Just like how Ministry of Time is less a time travel novel and more, in Bradley’s words, “people in the 20th century experiencing bureaucracy in different rooms”, Clements and Datta’s book situates itself in a capitalistic world where the monster takes over the burden of existing.
“Possession is a moment of absolute coercive control – you’re losing your body and mind and are being violated in this awful physical manner – but there’s also something alluring about someone else taking over your body and handling it for you. There’s an element of desire,” Clements says.
An event programmed by First Nations Guest Curator Nardi Simpson, First Knowledges First is chaired by Cheryl Leavy, who speaks to Darumbal and South Sea Islander journalist Dr Amy McQuire and Noongar doctor Professor Sandra Eades about the respective failures of western approaches in healthcare and media and how this collides with First Nations knowledge and understanding.
“Journalism is about producing knowledge, but a certain kind of knowledge. The imperial media has continually oppressed and resulted in the theft of land,” McQuire says, evoking the Northern Territory Intervention.
“Black conceptions of knowing are never understood and comprehended by white witnesses because it falls outside of their terms of references or it’s made substandard.”
Touching on western biomedical science, Eades contrasts the male-dominated field with Aboriginal rites of passages around birthing and dying.
“The sacredness of coming onto this earth is only mirrored by the same rite of passage as when we’re leaving the world. As humans, we’re born on to a country. There’s a sacred ceremonial part to being born on country.
“It butts up against a western system of pregnancy and childbirth, which has been, until recently, run by white men with very little appreciation of culture and ceremony.”
Aboriginal, community-controlled health and media organisations are of paramount importance.
Eades says these health organisations do not operate like a standard GP clinic.
“They are relational, place-based systems of care that flip power and relationships. People can walk through the door and be who they are. Sometimes, they bump into someone they’re connected to. That’s safety and trust. Everyone needs that when they’re at their most vulnerable.”

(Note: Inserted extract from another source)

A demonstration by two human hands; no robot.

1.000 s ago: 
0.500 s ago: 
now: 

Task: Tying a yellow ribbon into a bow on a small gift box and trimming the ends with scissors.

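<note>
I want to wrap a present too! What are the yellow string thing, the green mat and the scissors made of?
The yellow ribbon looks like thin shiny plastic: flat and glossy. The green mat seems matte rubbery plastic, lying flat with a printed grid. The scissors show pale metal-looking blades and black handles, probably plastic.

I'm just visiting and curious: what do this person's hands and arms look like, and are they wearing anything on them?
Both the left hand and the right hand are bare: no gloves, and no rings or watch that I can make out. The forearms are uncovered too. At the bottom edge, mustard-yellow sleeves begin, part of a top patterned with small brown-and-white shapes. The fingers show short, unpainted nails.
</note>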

In the second event curated by Simpson, Blak Magic Women, which she chairs, McQuire appears again alongside award-winning Wiradyuri author Anita Heiss and Wergaia/Wemba Wemba singer and songwriter Alice Skye.

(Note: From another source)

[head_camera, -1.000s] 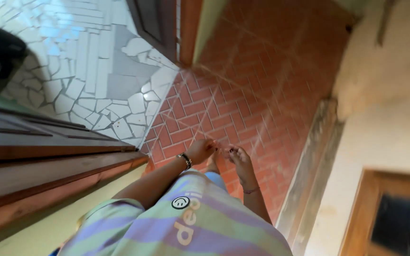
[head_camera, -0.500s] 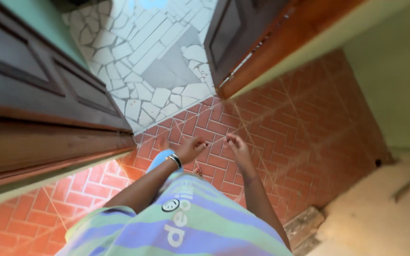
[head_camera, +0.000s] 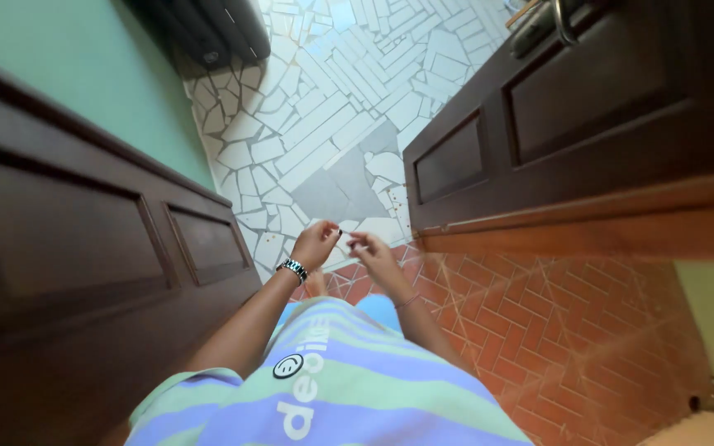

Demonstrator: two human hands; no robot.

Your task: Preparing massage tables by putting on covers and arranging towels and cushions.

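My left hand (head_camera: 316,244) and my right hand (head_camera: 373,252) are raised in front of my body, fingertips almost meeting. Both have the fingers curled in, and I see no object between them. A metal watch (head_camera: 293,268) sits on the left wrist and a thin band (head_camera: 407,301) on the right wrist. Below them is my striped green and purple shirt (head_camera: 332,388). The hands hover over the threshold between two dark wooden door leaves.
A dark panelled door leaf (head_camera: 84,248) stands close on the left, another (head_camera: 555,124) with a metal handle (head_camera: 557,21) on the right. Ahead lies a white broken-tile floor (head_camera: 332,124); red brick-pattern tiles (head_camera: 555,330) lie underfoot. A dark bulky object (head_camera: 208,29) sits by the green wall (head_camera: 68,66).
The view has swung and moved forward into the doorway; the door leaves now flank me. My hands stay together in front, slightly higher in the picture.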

Simpson posited to her three panellists that this event would be a “kitchen table yarn of women weaving their lives for the audience” and it’s exactly that: a warm, convivial panel of First Nations women lifting each other up.
Touching on the festival’s theme of Magical Thinking, Simpson pays homage to the three women she’s assembled on her panel.
“Our regular state is magical. Connecting, resisting, finding meaning in those things. Magic, for me, is the reality of who all of you are.”
Trading stories on the strength of Blak women, self-determination in the spaces of media and publishing, and their own experiences pursuing a career on a land shaped by so much colonial violence gives way to the biggest laugh of the night, courtesy of Heiss:
“We don’t have a lot of commercial and romance writers. We’ve been loving and laughing on this country for millennia. I’m hoping I can discover the next Koorie Bradshaw.”
Closing off the panel with an intimate, deeply affecting poem and a beautifully rousing song about loss, Skye moves everyone to tears. There’s not a dry eye in the room.